About one out of every three new registrations in Maricopa, Pima and Pinal County this year has been rejected because the applicant didn't adequately provide proof of citizenship according to Proposition 200's mandate. Voters need an Arizona driver's license issued after 1996, U.S. naturalization number, a copy of a U.S. passport, a birth certificate or a tribal card number.


"Not one has been an illegal immigrant attempting to register," said Pima County Recorder F. Ann Rodriguez. "They are all citizens who are lawfully here who didn't know about the new requirements."


State welfare officials have reported only two applicants to immigration authorities for seeking state government-sponsored utility benefits under the new law, and it's not clear whether either report resulted in deportation. No applicants from the other three programs affected by Proposition 200 have been reported to immigration, said Liz Barker, spokeswoman for the state's Department of Economic Security. Phoenix utility assistance officials have reported none.

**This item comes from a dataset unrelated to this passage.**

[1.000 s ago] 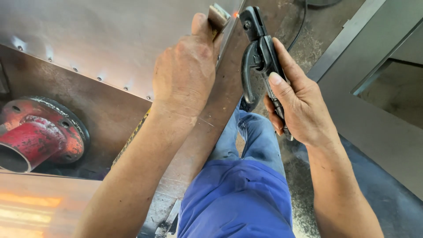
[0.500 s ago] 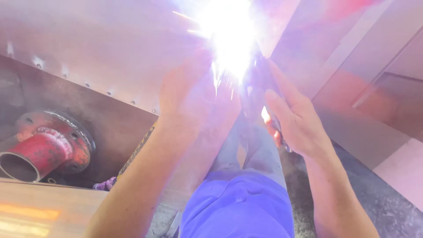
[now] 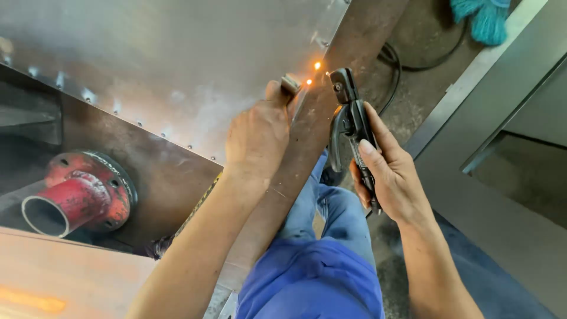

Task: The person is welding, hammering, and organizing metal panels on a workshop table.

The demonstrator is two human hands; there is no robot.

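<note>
My right hand grips a black welding electrode holder, its head pointing up toward the edge of a large steel sheet. Two small orange glowing spots sit at that edge, just left of the holder's tip. My left hand presses on the sheet's edge and holds a small metal piece against it with the fingertips. A rusty brown steel strip runs diagonally beside the sheet, under both hands.
A red flanged pipe stub sticks out of a brown plate at the left. A black cable loops on the floor behind the holder. Grey metal frames stand at the right. A teal cloth lies at the top. My blue trousers are below.
A bright welding arc flared half a second ago and has gone out, leaving two glowing spots. The view has shifted so both hands sit lower in it.
</note>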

"We said it all along, undocumented immigrants don't get welfare benefits for themselves," said Alfredo Gutierrez, a former state senator and a main critic of Proposition 200. "They don't use those services. The problem never existed."



Political impact looms



Politically, however, disputes over how thoroughly Proposition 200 has been implemented, and immigration issues in general, promise to remain top issues as Gov. Janet Napolitano and Attorney General Terry Goddard run for re-election in 2006.

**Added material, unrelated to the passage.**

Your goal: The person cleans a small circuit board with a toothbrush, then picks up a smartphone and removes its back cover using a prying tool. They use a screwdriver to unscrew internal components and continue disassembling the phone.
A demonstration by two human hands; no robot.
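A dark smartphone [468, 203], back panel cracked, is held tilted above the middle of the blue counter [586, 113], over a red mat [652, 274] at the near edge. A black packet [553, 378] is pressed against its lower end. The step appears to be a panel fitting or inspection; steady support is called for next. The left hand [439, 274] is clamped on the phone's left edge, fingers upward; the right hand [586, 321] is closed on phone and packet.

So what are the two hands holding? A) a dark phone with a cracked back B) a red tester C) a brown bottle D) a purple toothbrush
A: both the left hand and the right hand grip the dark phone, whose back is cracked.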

Backers of Proposition 200, who presented it to voters as a way of keeping immigrants from public benefits, blame its minimal impact on Goddard and Napolitano, both Democrats who opposed the measure before its approval. The measure's co-author, Rep. Russell Pearce, R-Mesa, and others say Napolitano and Goddard "colluded" to keep Proposition 200 from being fully implemented.


Though Goddard's office has successfully defended Proposition 200 in federal court against an attempted injunction by opponents, backers of the measure are outraged by his legal opinion that limited its scope to elections and to a handful of welfare programs, including utility assistance and cash payments to the disabled. The opinion rejected claims that it applied to broader services such as public housing, food assistance and employment benefits.

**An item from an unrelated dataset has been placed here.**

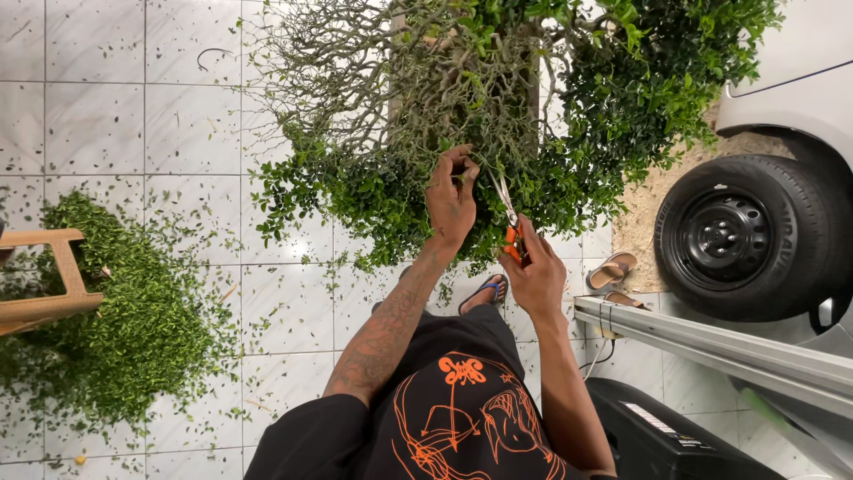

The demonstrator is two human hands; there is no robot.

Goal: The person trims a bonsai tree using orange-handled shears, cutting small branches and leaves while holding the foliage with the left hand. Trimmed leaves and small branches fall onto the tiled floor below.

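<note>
A dense green bush [498, 98] with bare grey twigs in its middle fills the top of the head view. My left hand [450, 197] pinches a thin twig at the bush's lower edge. My right hand [535, 274] grips orange-handled pruning scissors [508, 218], whose steel blades point up toward the twig beside my left fingers. Both forearms reach forward over my black shirt with an orange print.
A heap of cut leaves [115, 311] lies on the white tiled floor at left, beside a wooden stool [53, 276]. A car wheel [751, 236] stands at right, sandals [611, 271] next to it. A grey metal rail [711, 342] and a black box [662, 436] sit at lower right.
</note>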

And Napolitano vetoed attempts by Republican lawmakers to expand the scope of Proposition 200 to bar undocumented immigrants from access to adult literacy classes, child-care subsidies and in-state tuition breaks for college.


She also vetoed a bill that would have denied voters without proper identification a provisional ballot that must be verified by elections officials before it can be counted.


Voters have not yet had to carry identification when they've voted in recent elections because of uncertainty over implementing Proposition 200's voter-identification requirement. And they won't have to anytime soon unless the state's top elected officials work out a plan. On Feb. 9, Goddard determined that the ID requirement at the polls can't be carried out until regulations are in place to guide poll workers on what is acceptable identification and a state law is amended to allow a voter who lacks sufficient ID to cast a provisional ballot.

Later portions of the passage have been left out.